Whenever I’m teaching anyone, I always try to make sure to go over the basics of terminology, but also emphasize that the terminology people use is constantly evolving when it comes to both sexual orientation and gender identity. I discuss intersectionality a lot and how not all LGBTQIA+ experiences are the same. I also go over the related concept of cultural humility, which is understanding that as practitioners we need to appreciate that we’re never going to be the masters of knowledge of someone else’s culture. We need to put our clients in the driver’s seat in terms of educating us about their culture and the right kind of interventions for them. 

I also discuss occupational justice, which is a systemic lens of making sure everyone has equitable access to the occupations that are meaningful to them. And I discuss how inclusion and DEIJ work isn’t just about looking at our clients through a specific lens. It’s about how we, our coworkers, and larger systems are involved in the process. I also discuss the importance of policy work because healthcare policy informs a lot of the behind-the-scenes things that set certain standards. Those all have vague or amorphous ties to LGBTQIA+ health, but they’re the larger topics I always try to hit on.

  1. Can you recommend any resources or media on the topic of LGBTQIA+ health and cultural awareness? 

I have a few recommendations! The Network for LGBTQIA+ Concerns in Occupational Therapy has a Facebook page that’s a good resource and they’re always looking for volunteer support. A bit of a self-promotional plug is the Sexuality & Intimacy: An Occupational Therapy Approach textbook, published by the American Occupational Therapy Association, that I contributed a chapter to. 

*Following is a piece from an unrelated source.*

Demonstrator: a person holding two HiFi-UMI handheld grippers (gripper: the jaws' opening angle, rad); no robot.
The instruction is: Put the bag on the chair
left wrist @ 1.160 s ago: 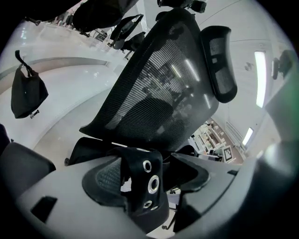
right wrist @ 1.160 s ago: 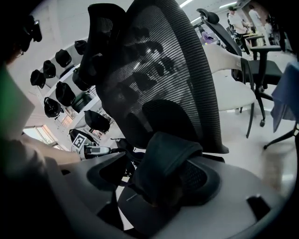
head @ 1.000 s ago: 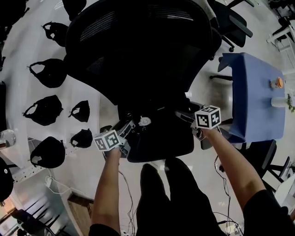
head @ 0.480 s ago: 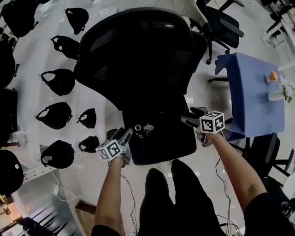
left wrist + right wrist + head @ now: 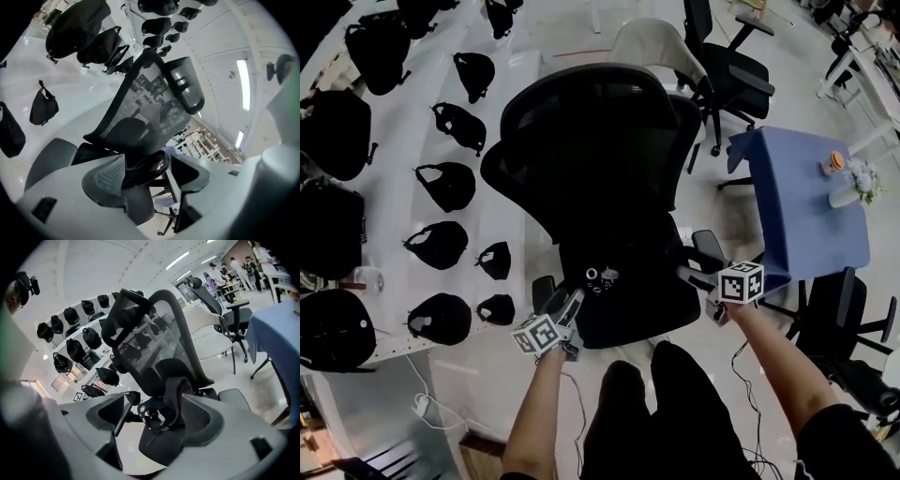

For individuals seeking LGBTQIA+ affirming healthcare, I would encourage them to reach out to local organizations specializing in LGBTQIA+ health and speak to friends about providers because word of mouth can be very powerful. Fenway Health in Boston specializes in LGBTQIA+ health and their website features a host of helpful resources and information. OutCare is a great website for LGBTQIA+ folks looking to find affirming providers and resources nationally, though this can be a challenge in rural areas.

Culture-wise, I love the Making Gay History podcast, which doesn’t have a healthcare lens, but it does provide a good foundation for understanding queer history. I’m also a big fan of adrienne maree brown, who focuses on LGBTQIA+ issues and strategies to create change through small interactions as opposed to big sweeping social movements. Lastly, I love to listen to Ted Talks and there are so many great ones on LGBTQIA+ health and queer culture in general.